Friday, October 14, 2022

Law and Order: "Benefit of the Doubt" (Wolf Entertainment, Universal Television, NBC-TV, aired October 13, 2022)


by Mark Gabrish Conlan • Copyright © 2022 by Mark Gabrish Conlan • All rights reserved

Last night I watched my usual Thursday night run of three shows in various incarnations of Dick Wolf’s Law and Order franchise: Law and Order, Law and Order: Special Victims Unit and Laqw and Order: Organized Crime. The Law and Order episode was called “Benefit of the Doubt” and dealt with the torture and murder of a young woman who had just published Cinnamon Girl, a memoir of her days as a waitress at the Yellow Ticket restaurant, a month before she was killed. The cops at first suspect the restaurant’s former chef, Victor Bernini (Jeremy Crutchley), because he was fired after the late author’s book revealed he’d been a serial sexual harasser of the varioius waitresses and other women working there. The cops initially suspect Victor because the victim’s earring was cut off and so was a lock of her hair, and the knife used was of a sort used by chefs. But they eventually clear him and just then the lead detectives on this show, Frank Cosgrove (Jeffrey Donovan) and Jalen Shaw (Mehcad Brooks, who’s O.K. but I really miss Anthony Anderson), are approached by a retired New York City detective named Jerry Ryan (John Bedford Lloyd) who has become obsessed that a serial killer is targeting women in various locations all over the world and the current case is just one of these. Among the others were one in Los Angeles, one in London and another in New York’s Chinatown. Ryan becomes convinced the culprit is actor Niles Harper (Corey Cott), a second-tier performer who does TV shows and commercials as well as an occasional part in a feature film but isn’t enough of a major star that there are people protesting outside the courthouse either demanding his exoneration or damning him the way they were on both sides in last week’s Law and Order: Special Victims Unit episode.
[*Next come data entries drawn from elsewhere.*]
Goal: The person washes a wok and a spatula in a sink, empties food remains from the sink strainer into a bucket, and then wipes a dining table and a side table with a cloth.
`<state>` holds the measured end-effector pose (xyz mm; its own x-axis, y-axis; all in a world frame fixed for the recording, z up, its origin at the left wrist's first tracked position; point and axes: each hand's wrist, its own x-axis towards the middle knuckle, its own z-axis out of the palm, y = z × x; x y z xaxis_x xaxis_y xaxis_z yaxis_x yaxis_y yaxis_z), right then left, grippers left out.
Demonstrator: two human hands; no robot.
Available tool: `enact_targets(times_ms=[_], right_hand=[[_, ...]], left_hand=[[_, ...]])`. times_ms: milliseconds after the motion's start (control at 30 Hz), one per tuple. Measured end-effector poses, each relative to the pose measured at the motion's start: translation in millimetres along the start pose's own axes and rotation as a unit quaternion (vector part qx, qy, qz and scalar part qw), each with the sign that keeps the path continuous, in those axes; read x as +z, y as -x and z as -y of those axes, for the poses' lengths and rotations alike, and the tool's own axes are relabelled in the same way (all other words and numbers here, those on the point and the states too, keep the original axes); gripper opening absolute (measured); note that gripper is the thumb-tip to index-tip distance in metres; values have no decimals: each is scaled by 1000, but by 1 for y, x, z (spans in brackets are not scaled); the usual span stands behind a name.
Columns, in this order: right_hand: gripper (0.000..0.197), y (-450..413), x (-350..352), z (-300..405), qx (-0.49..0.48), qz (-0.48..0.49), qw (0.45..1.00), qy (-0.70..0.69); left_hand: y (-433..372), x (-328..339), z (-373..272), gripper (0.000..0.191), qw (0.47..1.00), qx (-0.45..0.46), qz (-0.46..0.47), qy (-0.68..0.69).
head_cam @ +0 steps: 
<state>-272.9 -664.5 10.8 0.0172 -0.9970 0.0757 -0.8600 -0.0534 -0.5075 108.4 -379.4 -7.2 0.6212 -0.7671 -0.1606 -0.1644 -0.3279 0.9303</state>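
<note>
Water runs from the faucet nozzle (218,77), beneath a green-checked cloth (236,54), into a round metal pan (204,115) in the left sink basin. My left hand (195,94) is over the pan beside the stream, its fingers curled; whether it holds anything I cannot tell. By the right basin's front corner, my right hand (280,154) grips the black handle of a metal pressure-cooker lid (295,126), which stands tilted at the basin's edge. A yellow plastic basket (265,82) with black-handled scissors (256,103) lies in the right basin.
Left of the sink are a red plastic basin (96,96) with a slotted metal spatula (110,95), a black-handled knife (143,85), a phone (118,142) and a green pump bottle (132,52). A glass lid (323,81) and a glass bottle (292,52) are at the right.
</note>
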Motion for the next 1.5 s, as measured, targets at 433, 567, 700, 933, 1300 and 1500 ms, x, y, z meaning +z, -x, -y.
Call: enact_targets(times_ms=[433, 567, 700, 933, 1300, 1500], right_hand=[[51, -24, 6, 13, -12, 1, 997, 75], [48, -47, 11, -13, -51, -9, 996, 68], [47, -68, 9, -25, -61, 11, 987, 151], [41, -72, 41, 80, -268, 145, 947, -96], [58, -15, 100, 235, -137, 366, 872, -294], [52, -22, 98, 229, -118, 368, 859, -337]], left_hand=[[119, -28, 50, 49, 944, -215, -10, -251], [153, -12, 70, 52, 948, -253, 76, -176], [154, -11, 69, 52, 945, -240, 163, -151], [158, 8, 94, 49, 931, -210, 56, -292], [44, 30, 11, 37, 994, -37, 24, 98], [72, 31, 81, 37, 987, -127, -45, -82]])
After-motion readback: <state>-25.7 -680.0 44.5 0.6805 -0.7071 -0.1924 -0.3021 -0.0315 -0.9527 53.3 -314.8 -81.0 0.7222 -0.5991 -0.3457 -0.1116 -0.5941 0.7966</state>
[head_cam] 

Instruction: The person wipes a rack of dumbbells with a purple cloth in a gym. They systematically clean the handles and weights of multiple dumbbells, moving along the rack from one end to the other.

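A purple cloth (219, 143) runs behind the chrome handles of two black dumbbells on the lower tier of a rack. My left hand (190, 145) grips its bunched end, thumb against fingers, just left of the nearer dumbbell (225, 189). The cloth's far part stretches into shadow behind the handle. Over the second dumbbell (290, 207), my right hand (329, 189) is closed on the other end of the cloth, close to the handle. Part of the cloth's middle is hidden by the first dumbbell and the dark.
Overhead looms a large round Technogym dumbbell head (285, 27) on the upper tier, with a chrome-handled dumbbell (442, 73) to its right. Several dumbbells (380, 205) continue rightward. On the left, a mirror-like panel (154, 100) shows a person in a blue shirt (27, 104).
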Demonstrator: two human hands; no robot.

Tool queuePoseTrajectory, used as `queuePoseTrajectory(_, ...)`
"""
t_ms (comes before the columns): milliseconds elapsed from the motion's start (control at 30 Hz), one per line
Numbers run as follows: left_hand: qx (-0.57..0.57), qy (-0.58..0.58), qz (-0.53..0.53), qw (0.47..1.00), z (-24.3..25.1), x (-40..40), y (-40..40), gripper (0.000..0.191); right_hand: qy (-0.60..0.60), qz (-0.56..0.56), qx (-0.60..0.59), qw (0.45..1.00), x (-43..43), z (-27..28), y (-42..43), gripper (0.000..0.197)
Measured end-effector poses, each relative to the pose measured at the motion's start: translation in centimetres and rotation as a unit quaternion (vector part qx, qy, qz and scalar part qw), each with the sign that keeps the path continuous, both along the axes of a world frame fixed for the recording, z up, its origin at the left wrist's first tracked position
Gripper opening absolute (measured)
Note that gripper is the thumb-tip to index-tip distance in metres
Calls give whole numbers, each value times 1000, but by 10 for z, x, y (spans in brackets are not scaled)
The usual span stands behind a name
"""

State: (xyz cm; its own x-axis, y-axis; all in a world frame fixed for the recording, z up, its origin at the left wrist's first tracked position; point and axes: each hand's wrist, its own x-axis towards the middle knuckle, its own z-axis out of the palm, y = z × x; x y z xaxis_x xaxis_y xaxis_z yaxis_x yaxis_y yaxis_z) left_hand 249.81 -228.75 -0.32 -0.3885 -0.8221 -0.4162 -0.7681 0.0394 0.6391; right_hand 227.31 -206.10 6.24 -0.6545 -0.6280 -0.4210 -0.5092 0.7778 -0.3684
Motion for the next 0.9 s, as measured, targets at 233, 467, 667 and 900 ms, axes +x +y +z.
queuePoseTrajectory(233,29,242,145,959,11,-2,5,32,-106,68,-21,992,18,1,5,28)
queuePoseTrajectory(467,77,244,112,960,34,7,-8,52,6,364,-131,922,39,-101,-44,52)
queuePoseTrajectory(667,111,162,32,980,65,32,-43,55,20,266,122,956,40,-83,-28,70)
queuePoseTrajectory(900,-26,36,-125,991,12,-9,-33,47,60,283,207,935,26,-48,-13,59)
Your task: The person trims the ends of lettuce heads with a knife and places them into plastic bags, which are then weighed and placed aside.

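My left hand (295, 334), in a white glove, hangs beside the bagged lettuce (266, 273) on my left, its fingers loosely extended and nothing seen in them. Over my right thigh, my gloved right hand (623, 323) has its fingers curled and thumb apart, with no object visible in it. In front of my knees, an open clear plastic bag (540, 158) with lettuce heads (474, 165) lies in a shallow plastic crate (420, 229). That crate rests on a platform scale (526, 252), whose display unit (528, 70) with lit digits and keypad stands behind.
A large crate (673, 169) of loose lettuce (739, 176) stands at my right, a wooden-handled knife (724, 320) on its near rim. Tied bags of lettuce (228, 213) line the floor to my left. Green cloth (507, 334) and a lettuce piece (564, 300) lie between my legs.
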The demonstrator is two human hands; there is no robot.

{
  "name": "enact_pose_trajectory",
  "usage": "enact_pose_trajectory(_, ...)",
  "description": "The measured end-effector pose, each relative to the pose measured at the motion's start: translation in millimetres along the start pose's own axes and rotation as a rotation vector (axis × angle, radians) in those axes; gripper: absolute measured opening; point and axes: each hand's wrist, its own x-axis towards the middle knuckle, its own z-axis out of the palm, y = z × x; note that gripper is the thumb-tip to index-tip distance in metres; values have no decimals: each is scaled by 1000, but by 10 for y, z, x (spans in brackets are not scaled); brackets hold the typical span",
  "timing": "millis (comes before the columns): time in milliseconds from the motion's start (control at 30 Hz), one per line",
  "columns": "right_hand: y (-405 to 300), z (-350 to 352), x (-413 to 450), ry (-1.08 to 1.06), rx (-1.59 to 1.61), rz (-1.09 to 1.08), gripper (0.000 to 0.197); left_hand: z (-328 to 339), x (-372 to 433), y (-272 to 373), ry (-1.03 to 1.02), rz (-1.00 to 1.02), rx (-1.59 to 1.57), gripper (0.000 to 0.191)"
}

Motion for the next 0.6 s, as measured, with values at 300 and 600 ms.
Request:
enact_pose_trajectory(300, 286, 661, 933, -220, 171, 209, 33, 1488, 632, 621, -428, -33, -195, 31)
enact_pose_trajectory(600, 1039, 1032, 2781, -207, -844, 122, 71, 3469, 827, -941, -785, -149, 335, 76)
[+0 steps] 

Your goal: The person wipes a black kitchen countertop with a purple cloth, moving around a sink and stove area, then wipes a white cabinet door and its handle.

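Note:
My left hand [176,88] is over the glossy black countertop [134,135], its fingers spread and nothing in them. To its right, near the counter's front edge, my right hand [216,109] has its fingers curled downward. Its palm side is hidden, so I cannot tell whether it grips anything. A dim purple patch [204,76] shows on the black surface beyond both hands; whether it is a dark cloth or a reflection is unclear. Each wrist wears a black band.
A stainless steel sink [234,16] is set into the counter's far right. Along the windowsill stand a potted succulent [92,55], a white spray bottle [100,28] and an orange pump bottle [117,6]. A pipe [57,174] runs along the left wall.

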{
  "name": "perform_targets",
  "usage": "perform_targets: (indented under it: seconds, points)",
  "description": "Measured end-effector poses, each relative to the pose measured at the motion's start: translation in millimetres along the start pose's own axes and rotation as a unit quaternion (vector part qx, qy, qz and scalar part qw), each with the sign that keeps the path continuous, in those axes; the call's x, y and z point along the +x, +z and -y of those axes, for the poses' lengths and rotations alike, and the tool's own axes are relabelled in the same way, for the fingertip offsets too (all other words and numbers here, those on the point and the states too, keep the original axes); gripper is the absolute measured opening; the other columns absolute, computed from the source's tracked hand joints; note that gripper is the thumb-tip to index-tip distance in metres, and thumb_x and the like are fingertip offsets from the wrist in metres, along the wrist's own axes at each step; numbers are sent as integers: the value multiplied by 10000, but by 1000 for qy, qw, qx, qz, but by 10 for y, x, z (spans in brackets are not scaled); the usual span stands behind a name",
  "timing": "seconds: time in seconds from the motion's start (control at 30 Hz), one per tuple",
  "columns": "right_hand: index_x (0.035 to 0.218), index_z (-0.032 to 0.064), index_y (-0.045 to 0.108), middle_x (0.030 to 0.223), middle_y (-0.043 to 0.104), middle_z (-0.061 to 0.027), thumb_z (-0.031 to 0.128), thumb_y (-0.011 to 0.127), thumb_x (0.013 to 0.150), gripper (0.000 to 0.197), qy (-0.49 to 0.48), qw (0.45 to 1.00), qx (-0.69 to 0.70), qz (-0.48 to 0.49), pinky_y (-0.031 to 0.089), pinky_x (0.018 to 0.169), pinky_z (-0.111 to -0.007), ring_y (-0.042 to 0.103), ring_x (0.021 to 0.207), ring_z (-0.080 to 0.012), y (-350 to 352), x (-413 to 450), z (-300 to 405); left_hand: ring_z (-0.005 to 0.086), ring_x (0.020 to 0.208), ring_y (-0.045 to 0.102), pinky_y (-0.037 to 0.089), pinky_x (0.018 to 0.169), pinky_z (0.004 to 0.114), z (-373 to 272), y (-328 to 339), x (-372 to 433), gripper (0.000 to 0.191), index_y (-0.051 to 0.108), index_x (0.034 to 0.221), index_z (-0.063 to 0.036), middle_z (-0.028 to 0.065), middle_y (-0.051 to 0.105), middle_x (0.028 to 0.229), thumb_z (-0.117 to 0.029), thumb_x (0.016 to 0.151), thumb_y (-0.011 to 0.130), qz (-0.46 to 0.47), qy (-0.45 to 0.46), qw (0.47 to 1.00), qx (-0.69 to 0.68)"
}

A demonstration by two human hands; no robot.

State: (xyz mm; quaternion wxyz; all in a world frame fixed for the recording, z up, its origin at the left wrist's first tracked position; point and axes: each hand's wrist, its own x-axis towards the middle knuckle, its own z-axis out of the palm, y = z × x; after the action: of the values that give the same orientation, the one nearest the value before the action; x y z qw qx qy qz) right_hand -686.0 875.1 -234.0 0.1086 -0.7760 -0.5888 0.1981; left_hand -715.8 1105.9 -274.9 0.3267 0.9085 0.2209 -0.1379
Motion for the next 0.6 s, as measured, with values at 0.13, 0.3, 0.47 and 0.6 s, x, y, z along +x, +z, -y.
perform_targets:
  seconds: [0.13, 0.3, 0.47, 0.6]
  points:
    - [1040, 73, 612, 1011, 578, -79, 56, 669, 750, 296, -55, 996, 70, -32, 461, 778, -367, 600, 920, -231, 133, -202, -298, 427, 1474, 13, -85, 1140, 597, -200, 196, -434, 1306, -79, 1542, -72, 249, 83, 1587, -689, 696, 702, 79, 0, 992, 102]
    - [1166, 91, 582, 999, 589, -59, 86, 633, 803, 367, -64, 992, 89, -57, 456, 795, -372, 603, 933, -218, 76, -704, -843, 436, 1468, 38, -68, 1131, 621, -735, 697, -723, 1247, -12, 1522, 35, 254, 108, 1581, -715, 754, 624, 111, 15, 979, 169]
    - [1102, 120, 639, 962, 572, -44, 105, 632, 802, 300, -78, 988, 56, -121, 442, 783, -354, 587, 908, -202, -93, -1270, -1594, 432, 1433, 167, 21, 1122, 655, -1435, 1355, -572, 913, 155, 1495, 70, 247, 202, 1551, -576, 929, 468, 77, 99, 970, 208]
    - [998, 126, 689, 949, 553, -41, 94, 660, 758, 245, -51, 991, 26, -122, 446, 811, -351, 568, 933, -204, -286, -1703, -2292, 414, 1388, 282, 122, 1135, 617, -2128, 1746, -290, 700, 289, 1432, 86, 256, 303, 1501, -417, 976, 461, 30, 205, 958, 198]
Ryan has researched Harper’s work schedule and found he was in each of the cities when and where the murders occurred, and they learn that Niles drives a black Tesla (given the overall creepiness of Tesla owner Elon Musk, what else would a serial killer who was also at least a semi-major star drive?)/

The three of them stalk Niles and stake out the car, and against the advice of Cosgrove and Shaw, Ryan demands that they search the car immediately without waiting for a warrant because that’s the way they used to do it old-school. Alas, the judge in the case, Kenneth Maldonado (Leon Addison Brown), throws out the search as a violation of Harper’s Fourth Amendment rights and disallows any evidence found in it, including the bloody earring Harper sliced off the victim’s ear. Executive assistant district attorney Nolan Price (Hugh Dancy) gives the cops just two days to find evidence from a non-illegal search that they can use to convict Harper, and acting on a clue Harper’s attorney dropped – that he’s been donating money to the South Bronx to rehabilitate old buildings, Ryan, Cosgrove and Shaw stake out a warehouse and ultimately find a necklace the victim, Christine Watkins, had been given by her mother Patti (Barbra Wengerd). Only the necklace turned up in a part of the warehouse that Cosgrove had previously searched and not found it; Shaw actually recovered it, but only once Ryan pointed him to it. Later Cosgrove and Shaw learn that Ryan had been to see Patti Watkins just an hour before the search, leading to the implication that Ryan got the necklace from Patti that afternoon and planted it on the scene. Price gets his conviction but has to live with the possibility that it was based on planted evidence. Where I thought writer Peter Blauner was going with this was that Harper would be acquitted, or the case against him thrown out, but the authorities would re-investigate the Chinatown murder and nail him for that one. But I actually like the ending Blauner supplied more than I’d have liked that one.